Commissioning a portrait was at the time as still is, intended to flatter the sitter. Cromwell was well-known for being opposed to all forms of personal vanity.
The first record of that famous “Warts and all” phrase as being attributed to Cromwell’s comes from Horace Walpole's Anecdotes of Painting in England (1764). It is said to derive from Oliver Cromwell's instructions to his painter Sir Peter Lely, and was reported in a conversation between John Sheffield, Duke of Buckingham, and the house's architect, Captain William Winde. Winde claimed Cromwell saying that:

"Mr Lely, I desire you would use all your skill to paint my picture truly like me, and not flatter me at all; but remark all these roughnesses, pimples, warts and everything as you see me, otherwise I will never pay a farthing for it."

Following his posthumous instructions, I decided to paint his portrait as truthfully to his real appearance, not based on his portraitures. I therefore decided to paint him after his death mask, i.e. his most faithful image. His last image too.

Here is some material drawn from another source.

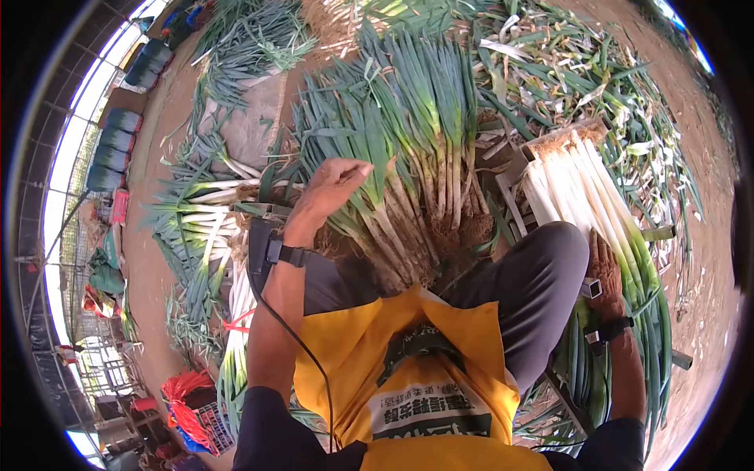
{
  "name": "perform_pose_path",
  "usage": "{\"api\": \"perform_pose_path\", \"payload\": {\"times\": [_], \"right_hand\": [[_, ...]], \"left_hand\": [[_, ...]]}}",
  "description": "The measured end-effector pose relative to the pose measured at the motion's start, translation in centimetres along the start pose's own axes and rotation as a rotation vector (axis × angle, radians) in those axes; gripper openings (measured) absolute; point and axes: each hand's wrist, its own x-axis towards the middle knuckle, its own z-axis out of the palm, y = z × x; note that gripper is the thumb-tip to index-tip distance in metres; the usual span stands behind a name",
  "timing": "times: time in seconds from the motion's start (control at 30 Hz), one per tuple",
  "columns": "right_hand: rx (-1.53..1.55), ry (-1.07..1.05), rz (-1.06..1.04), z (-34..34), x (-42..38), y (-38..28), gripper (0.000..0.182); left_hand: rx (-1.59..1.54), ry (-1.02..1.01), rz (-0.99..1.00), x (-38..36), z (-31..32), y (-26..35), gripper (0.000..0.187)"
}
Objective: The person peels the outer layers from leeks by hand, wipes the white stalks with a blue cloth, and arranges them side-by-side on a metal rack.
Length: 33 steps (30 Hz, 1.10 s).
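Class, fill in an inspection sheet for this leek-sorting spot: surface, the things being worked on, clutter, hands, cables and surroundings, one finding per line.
Surface: bare dirt ground, strewn with green leaves.
Job's things: pile of uncleaned leeks with soil on the roots, in front of the knees; trimmed white leeks lying in a bundle at the right.
Clutter: leaf trimmings scattered behind; red netting at lower left.
Hands: left hand rests on the uncleaned pile; right hand rests on the trimmed bundle; whether either grips, cannot tell.
Cables: black cable runs from the left wrist band down along the arm.
Surroundings: dark bundles lined along the bright edge at left.
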Motion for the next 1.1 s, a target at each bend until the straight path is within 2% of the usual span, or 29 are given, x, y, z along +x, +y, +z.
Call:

I chose to do his portrait in manner of a Ducth Vanitas painting.
Vanitas is a type of still-life that became popular in Europe, particularly in the Netherlands during Cromwell’s time.
Vanitas by Pieter Claesz (1772)
The term “vanitas” comes from the Latin word meaning “emptiness. The primary themes were impermanence, mortality, the meaninglessness of earthly life and delights when compared to the everlasting nature of faith. The idea comes from the Bible: "Vanity of Vanities, saith the preacher, all is vanity” (Ecclesiastes 12:8). Vanitas often have a human skull and a candle as a direct reference to man’s temporary existence on Earth.

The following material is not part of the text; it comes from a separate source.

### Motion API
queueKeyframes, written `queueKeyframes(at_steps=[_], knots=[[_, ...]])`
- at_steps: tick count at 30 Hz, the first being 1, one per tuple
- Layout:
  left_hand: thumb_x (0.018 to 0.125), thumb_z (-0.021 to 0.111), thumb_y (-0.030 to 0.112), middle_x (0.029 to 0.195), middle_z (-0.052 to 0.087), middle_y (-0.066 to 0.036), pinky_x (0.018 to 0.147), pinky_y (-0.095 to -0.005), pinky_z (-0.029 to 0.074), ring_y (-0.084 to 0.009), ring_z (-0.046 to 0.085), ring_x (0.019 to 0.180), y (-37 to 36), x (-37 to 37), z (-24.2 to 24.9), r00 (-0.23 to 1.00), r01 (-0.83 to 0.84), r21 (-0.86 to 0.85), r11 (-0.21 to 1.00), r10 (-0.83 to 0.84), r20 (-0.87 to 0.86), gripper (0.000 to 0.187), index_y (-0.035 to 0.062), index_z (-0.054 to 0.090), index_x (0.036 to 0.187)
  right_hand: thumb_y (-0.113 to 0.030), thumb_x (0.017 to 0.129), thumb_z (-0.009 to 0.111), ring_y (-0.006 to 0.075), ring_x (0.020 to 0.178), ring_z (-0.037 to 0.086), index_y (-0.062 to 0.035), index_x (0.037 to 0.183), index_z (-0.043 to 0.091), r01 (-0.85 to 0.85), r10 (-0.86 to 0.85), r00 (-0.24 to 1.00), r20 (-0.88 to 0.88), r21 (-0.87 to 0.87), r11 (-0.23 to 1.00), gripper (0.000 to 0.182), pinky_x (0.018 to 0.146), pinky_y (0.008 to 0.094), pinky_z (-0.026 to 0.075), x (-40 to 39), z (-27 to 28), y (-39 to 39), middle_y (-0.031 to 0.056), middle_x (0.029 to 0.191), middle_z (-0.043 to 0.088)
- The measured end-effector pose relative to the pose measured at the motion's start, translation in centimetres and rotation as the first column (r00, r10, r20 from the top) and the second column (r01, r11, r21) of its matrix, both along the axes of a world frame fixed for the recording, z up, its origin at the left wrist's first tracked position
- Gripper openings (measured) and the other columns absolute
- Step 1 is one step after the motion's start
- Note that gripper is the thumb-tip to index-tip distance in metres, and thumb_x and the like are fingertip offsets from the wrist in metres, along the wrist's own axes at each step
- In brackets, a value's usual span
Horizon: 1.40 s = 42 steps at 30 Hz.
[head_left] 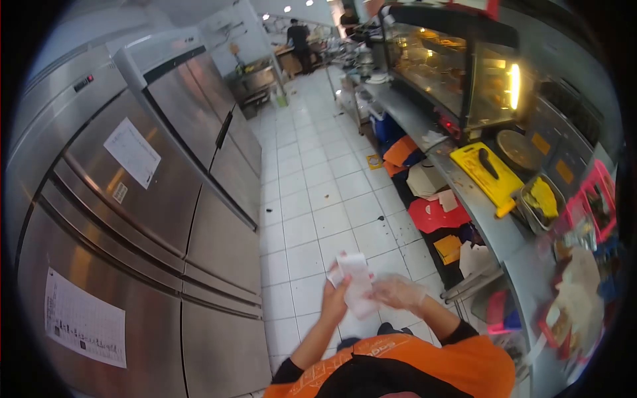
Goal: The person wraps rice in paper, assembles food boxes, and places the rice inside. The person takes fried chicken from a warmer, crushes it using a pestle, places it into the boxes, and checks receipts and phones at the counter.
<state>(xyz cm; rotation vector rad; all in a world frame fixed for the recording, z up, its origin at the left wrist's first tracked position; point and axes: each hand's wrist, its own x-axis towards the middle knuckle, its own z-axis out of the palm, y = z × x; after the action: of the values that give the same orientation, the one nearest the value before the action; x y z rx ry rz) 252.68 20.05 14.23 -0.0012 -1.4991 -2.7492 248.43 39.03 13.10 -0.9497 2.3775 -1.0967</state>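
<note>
In front of my body, over the tiled floor, I hold a white paper slip (pixel 358 286), long and narrow like a receipt. My left hand (pixel 335 298) is bare and closed on the slip's left edge, the thumb lying across its face. A clear plastic glove covers my right hand (pixel 399 292), whose fingers pinch the slip's right edge and look slightly blurred. Any writing on the paper is too faint to read.
Steel refrigerators (pixel 133 219) line the left side. On the right, a steel counter (pixel 488 225) carries a lit display case (pixel 438 66), a yellow cutting board (pixel 486 174) with a dark-handled tool, and a metal pan (pixel 543 202). Two people stand far back.
</note>
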Motion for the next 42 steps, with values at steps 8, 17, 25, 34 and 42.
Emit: queueKeyframes(at_steps=[8, 17, 25, 34, 42], knots=[[0.098, 0.049, 0.014, 0.127, 0.055, -0.019, 0.094, -0.0465, 0.052, -0.0342, 0.062, 0.109, -13.5, -24.6, 11.2, 0.969, -0.069, 0.133, 0.989, 0.098, -0.227, 0.062, 0.0200, 0.022, 0.153, -0.026, 0.095, 0.053, 0.0392, 0.081, 0.058, -0.0036, 0.089, 0.066, -0.138, 0.101, 0.982, -0.161, -0.235, 0.962, 0.027, 0.071, 0.0480, 0.045, -26.2, 9.9, -14.8, 0.0208, 0.080, 0.060], [0.095, 0.058, 0.020, 0.115, 0.059, -0.012, 0.086, -0.0449, 0.055, -0.0279, 0.062, 0.103, -18.5, -57.1, 13.9, 0.992, 0.004, 0.154, 0.988, 0.015, -0.124, 0.055, 0.0063, 0.038, 0.144, -0.019, 0.095, 0.055, 0.0360, 0.082, 0.064, -0.0015, 0.104, 0.062, 0.313, -0.359, 0.931, -0.058, -0.376, 0.872, 0.021, 0.071, 0.0396, 0.049, -50.9, 9.8, -19.6, 0.0215, 0.087, 0.066], [0.097, 0.056, 0.022, 0.122, 0.062, -0.016, 0.091, -0.0380, 0.053, -0.0260, 0.064, 0.107, -10.9, -84.8, 12.7, 0.925, 0.368, 0.098, 0.925, -0.353, -0.142, 0.044, -0.0001, 0.047, 0.134, -0.014, 0.097, 0.054, 0.0119, 0.074, 0.056, 0.0002, 0.102, 0.063, 0.610, -0.543, 0.785, 0.297, -0.524, 0.594, 0.017, 0.068, 0.0273, 0.047, -73.0, 7.9, -15.1, 0.0091, 0.084, 0.063], [0.098, 0.052, 0.021, 0.130, 0.057, -0.021, 0.089, -0.0403, 0.054, -0.0301, 0.063, 0.107, -5.1, -107.3, 16.1, 0.858, 0.493, 0.052, 0.869, -0.475, -0.193, 0.046, -0.0004, 0.041, 0.137, -0.018, 0.096, 0.057, 0.0207, 0.076, 0.063, 0.0004, 0.104, 0.064, 0.604, -0.508, 0.797, 0.328, -0.450, 0.658, 0.022, 0.071, 0.0326, 0.051, -95.0, 11.8, -8.6, 0.0113, 0.088, 0.066], [0.095, 0.057, 0.014, 0.129, 0.059, -0.019, 0.094, -0.0377, 0.050, -0.0266, 0.060, 0.114, -0.6, -122.7, 17.2, 0.852, 0.442, 0.038, 0.896, -0.406, -0.330, 0.045, 0.0002, 0.044, 0.135, -0.015, 0.087, 0.062, 0.0329, 0.110, 0.059, -0.0099, 0.113, 0.063, 0.506, -0.628, 0.071, -0.775, -0.515, 0.692, 0.027, 0.095, 0.0415, 0.047, -112.6, 22.0, 0.7, 0.0129, 0.116, 0.062]])
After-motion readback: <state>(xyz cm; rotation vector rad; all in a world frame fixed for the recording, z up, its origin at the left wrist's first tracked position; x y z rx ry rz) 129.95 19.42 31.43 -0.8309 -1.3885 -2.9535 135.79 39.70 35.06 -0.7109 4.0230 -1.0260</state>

I also thought that a 17th C Dutch style would be more appropriate than say Flemish Baroque painter Anthony Van Dyck’s (1599 –1641) who is most famous for his portraits of Cromwell’s enemy; King Charles I, his family and court.
Van Dyck was one of the most influential 17th-century painters in England. He set a new style for Flemish art and founded the English school of painting to be the dominant influence on English portrait-painting for the next 150 years. The portraitists Sir Joshua Reynolds and Thomas Gainsborough of that school were his artistic heirs.
But Van Dyck was born in the Southern Netherlands, a region recaptured from the Dutch Republic by Habsburg Spain (1581–1713). It is now called Belgium, a country where I come from.
To highlight the Dutch influence over Cromwell, I decided to paint him in the style of this Dutch contemporary painter Rembrandt van Rijn.
As an artist I am deeply influenced by his “light and shade” technique and painted using his style/technique for many years. Rembrandt was never about flattering his subjects and used to paint rough with thick paint.

Cromwell’s Dutch card?

When William II, Prince of Orange and head of the Dutch Republic died in 1650, it gave hopes to Cromwell that the Dutch Republic might join the Commonwealth in a military alliance against Spain.
Cromwell’s hopes may have also been supported by the contribution some Dutch did to the draining of the “Fens” from East Anglia to gain more land over the sea, a region he knew well as MP of Huntingdonshire and Isle of Ely (where I live now). Their draining was initiated by one Cornelius Vermuyden (1595 –1677) a Dutch engineer who introduced Dutch reclamation methods to Britain.

To this purpose, Cromwell sent in 1651 Oliver St John to The Hague in Holland as one of the envoys to negotiate a union between England and the Dutch Republic, a mission in which he entirely failed, leading to the First Anglo-Dutch War (1652-54).
However, Cromwell had another card up his sleeve; he also wanted to attract the rich Jews of Amsterdam to London so that they might transfer their important trade interests with Spain from Holland to England. Contacts were made with Amsterdam’s chief rabbi Menasseh Ben Israel, a client and friend of Rembrandt. Cromwell invited the rabbi to come over to London in September 1655, after the end of the Anglo-Dutch war, to negotiate the return of the Jews to England (expelled by King Edward I in 1290).
My Cromwell portrait is a kind of posthumous gratitude from the Jew I am.